Now, I ain't one to say I never did a crazy thing on a dare, but in all my time one thing I never once had the urge to do was to jump off one of those cherry-picker-type things like they have at the county fair with a rope tied to my leg. Still, if ever I did get drunk enough to want to do such a foolish thing, I guess the moment right before I pulled the trigger must have been just like how it is when you step off the edge. You know it's probly not going to kill you, but you ain't too sure how much it's going to hurt before you're through. All I knew was, Skee wasn't never gonna know me to scream in pain, I didn't care how bad it got.

So I fired, and I screamed, and the last thing I heard before I passed out was Skee making a sound like a dull saw blade going through wet wood. I guessed that musta been what she called laughing.

I woke up later at the hospital, with my foot propped up in some kind of a clamp, and a hole in the middle of it like Jesus H. Christ and a little bit of daylight coming through on the other side if I held my head just so to look. They give me something for the pain, but my foot was still throbbing, and each toe felt like it had its own little separate heart inside, and all five of them pounding as if I'd run all the way to the hospital from Hailey Monroe's house. Not that I'd of been able to do such a thing in my condition.

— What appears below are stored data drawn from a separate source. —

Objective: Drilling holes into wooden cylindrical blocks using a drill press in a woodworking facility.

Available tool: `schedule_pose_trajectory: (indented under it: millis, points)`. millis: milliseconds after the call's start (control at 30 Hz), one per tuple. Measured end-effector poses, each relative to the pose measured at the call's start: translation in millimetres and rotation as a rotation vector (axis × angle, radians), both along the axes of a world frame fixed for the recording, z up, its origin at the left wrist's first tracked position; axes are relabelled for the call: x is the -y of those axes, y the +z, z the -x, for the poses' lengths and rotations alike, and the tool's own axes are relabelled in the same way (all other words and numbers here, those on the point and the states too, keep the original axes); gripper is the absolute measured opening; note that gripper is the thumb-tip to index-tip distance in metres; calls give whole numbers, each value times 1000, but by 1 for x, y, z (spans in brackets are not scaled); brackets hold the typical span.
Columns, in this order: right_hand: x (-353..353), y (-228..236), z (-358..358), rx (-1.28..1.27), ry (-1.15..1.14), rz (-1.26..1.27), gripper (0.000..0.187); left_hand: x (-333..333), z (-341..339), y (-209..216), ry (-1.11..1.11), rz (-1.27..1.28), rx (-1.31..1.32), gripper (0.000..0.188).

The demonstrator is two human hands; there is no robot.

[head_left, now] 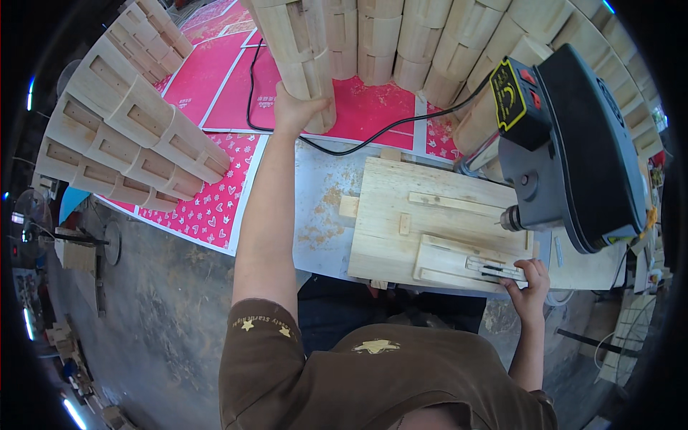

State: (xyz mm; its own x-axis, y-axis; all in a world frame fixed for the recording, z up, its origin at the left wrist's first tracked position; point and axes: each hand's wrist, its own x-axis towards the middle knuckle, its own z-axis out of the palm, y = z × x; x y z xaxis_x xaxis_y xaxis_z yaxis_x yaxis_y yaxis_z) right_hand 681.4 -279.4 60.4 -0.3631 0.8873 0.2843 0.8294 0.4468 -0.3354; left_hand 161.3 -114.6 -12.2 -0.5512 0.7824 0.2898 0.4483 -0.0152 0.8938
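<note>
My left hand (295, 111) reaches far forward and is closed round the lowest piece of a tall stack of curved pale wooden pieces (312, 72). Below the drill press's grey head, my right hand (529, 289) pinches the right end of a small slotted wooden strip (491, 267). This strip lies in a raised wooden frame (430, 258) on a flat wooden board (387, 215). Dark narrow parts show in the strip's slot; their kind is too small to tell. The drill press (595, 150) stands at the right, its chuck (510, 219) above the board.
More stacks of recessed wooden pieces (136, 143) lean at the left, and others (412, 43) line the back. A black cable (351, 151) crosses the pink printed sheets (215, 86). Sawdust (322, 218) covers part of the pale tabletop. A fan (32, 215) stands at the far left.
</note>
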Motion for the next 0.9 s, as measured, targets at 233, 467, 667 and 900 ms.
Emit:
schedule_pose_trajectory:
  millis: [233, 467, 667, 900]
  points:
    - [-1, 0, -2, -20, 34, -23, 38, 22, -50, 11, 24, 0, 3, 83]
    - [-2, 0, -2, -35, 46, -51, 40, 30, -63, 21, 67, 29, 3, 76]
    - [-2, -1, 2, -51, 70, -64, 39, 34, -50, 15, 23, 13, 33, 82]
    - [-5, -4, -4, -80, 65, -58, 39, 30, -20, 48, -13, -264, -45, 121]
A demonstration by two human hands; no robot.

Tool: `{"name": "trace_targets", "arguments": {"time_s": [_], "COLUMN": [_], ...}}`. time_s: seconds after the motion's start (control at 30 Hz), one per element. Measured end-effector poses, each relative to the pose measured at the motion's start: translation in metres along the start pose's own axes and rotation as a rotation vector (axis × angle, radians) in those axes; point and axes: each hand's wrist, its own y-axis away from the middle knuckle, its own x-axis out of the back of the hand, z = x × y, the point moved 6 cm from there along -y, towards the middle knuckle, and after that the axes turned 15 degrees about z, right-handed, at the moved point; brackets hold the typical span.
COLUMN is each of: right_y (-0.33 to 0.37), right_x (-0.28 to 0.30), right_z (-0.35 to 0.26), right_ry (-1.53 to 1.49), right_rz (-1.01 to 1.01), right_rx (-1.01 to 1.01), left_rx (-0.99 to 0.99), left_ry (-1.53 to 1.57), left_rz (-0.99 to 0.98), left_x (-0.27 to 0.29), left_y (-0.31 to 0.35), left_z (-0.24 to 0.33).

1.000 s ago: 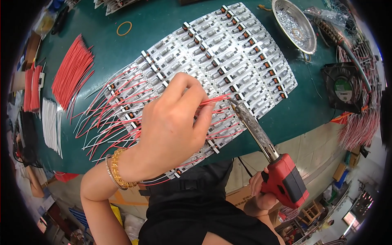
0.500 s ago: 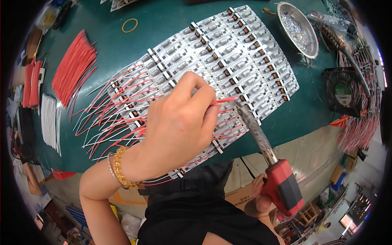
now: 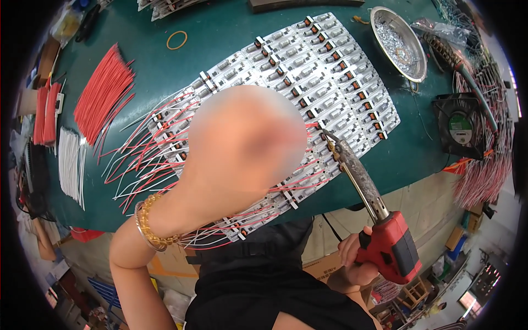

Some doctor came by in one of those baggy suits look like wrinkly green pajamas and said, "Lucky for you it was just a .25 caliber. Your basic Saturday Night Special. Could have been a lot worse. We'll have you out of here in a bit. You had a tetanus shot lately, by the way?"

Well, so that's how it happened. I wasn't sure how I was gonna get home that day on account of I was feeling pretty woozy by the time they wheeled me into the lobby, but damn if Raymond wasn't there waiting for me with the keys to my truck. I was suspicious at first, him being Maysie's brother and all, but he took me home and got me into bed, and that night he slept on the couch, saying he felt responsible and did I mind if he stuck around to make sure I didn't want for anything.

Turns out he was a lot of fun to talk to and not nearly so slow as I took him for at the start, and he started sleeping over even after I was well on account of he said things got awful noisy at his place whenever Skee stayed the night. The way he rolled his eyes when he said "noisy," I knew just what he meant.

Since then, me and Raymond have gotten to be real good friends, and a couple of months ago we just went ahead and moved him in here to my trailer. Skee had quit her place and was living up with Maysie anyway, and I had plenty of room for the two of us. Ever once in a blue moon we go out drinking with Skee and Maysie, but not all that often 'cuz Skee still makes me some nervous. Still, when I decided to get rid of all my guns, Skee bought 'em for a fair price and didn't hand me no attitude about it either. She and Maysie got themselves a new dog not long after that afternoon at Hailey's -- some evil-looking mutt with Rottweiler and German Shepherd mixed in it, I think -- and that's the main thing keeps me from going over to their house. I'm happy to wait in the truck while Raymond goes inside, but I won't walk up on the porch. Skee went and called that new dog Butcher, and I can't help but think she named it with me in mind.